Prompt – Only lines holding the word "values" are needed; copy each of them from the material.

*** Opening of Exercise material ***

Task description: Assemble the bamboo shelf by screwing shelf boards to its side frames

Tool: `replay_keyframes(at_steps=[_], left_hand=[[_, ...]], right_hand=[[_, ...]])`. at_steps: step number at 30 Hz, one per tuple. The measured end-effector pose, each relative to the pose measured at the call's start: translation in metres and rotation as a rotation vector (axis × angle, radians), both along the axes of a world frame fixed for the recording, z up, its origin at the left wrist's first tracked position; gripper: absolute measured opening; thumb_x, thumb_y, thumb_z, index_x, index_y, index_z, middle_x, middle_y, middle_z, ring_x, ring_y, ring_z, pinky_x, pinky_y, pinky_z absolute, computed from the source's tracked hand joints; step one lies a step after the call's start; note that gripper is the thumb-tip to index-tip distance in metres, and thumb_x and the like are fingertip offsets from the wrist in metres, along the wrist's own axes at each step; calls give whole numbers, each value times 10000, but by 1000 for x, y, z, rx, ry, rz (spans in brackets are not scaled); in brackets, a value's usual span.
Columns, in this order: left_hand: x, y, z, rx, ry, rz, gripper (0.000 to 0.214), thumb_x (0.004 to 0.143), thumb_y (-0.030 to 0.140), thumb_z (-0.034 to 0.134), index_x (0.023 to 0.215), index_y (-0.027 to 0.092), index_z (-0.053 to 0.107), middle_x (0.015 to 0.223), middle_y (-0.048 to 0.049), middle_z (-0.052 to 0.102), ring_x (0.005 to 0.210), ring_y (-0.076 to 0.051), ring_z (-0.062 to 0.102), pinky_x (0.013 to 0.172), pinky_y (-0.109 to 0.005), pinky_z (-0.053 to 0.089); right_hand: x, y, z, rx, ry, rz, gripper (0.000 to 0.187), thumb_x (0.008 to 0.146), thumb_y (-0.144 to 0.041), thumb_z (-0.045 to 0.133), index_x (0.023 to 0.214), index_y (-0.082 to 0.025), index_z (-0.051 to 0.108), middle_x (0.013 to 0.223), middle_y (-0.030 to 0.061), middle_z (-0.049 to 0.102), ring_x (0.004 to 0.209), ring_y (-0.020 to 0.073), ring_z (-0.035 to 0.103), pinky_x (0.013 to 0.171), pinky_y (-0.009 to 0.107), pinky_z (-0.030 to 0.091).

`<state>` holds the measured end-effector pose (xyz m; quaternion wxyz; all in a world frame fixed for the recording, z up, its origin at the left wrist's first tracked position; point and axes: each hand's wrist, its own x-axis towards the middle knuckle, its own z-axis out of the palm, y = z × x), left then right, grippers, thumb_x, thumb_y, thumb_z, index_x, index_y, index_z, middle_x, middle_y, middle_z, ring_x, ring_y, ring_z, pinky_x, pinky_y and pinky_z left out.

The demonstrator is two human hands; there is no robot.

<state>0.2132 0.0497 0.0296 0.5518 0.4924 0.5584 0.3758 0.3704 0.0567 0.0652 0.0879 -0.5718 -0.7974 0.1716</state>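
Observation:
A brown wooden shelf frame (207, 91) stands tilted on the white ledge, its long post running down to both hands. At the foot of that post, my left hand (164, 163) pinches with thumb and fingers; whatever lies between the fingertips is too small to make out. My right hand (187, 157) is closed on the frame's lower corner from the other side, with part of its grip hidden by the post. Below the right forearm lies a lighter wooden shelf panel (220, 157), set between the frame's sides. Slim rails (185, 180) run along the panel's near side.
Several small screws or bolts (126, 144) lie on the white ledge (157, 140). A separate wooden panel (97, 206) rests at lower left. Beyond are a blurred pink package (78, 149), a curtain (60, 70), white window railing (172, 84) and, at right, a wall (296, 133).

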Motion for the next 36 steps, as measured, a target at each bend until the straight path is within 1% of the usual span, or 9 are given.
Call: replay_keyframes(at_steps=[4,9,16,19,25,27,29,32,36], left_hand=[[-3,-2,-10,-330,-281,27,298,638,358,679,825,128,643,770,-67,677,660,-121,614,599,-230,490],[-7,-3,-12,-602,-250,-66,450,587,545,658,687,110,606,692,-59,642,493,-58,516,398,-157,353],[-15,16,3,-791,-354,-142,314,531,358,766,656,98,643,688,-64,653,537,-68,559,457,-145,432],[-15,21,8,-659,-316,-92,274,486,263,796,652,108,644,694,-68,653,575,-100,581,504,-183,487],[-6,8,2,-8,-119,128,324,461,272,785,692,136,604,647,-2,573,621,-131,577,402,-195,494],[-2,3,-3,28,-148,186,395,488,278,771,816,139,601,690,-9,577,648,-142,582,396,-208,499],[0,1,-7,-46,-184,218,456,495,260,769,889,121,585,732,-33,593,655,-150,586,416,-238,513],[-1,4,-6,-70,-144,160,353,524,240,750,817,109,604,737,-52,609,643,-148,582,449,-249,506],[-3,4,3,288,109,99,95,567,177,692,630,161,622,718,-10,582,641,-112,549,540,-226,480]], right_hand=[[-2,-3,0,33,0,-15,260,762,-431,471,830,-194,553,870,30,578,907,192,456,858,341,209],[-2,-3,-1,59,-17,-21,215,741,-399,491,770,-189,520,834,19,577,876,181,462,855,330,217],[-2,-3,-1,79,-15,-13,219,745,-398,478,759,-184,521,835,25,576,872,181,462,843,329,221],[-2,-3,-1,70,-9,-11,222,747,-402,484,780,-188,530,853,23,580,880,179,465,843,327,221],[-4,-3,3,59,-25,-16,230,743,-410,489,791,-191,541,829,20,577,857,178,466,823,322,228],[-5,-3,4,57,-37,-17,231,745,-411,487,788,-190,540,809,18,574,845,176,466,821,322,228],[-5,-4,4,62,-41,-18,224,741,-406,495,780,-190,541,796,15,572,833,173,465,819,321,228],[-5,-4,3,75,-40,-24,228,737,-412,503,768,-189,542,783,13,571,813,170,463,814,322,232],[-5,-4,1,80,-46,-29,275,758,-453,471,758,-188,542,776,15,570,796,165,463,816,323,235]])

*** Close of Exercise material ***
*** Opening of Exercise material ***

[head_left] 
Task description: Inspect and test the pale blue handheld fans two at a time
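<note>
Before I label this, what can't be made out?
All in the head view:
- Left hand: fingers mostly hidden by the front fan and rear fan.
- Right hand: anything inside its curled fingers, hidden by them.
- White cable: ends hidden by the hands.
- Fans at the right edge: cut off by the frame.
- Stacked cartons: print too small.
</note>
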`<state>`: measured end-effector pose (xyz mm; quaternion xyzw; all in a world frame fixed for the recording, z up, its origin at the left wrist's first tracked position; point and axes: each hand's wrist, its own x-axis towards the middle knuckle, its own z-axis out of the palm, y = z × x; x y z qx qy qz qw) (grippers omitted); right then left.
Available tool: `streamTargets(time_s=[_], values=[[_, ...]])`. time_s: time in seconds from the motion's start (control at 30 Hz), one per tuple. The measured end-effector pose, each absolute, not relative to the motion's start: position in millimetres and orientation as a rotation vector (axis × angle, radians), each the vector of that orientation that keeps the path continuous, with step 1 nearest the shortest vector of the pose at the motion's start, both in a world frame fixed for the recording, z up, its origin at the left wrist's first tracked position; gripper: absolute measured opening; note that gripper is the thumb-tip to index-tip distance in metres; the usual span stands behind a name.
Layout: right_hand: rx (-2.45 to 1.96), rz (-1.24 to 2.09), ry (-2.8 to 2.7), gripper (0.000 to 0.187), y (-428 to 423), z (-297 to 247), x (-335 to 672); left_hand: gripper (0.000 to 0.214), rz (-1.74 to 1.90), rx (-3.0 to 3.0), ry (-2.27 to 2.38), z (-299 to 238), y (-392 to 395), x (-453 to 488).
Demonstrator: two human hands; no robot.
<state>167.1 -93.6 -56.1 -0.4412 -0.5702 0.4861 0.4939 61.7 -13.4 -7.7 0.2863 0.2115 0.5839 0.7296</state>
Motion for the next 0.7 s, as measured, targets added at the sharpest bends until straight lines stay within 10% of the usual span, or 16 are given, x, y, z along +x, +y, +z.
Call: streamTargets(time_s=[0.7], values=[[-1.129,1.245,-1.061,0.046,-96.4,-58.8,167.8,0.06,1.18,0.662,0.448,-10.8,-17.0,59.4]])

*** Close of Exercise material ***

Answer section –
Available tool: `streamTargets(time_s=[_], values=[[_, ...]])`. time_s: time in seconds from the motion's start (control at 30 Hz), one per tuple. The measured end-effector pose, each absolute, not relative to the motion's start: position in millimetres and orientation as a rotation vector (axis × angle, radians), each the vector of that orientation that keeps the path continuous, with step 1 nearest the shortest vector of the pose at the motion's start, both in a world frame fixed for the recording, z up, its origin at the left wrist's first tracked position; gripper: absolute measured opening; note that gripper is the thumb-tip to index-tip distance in metres; the usual span stands behind a name.
Call: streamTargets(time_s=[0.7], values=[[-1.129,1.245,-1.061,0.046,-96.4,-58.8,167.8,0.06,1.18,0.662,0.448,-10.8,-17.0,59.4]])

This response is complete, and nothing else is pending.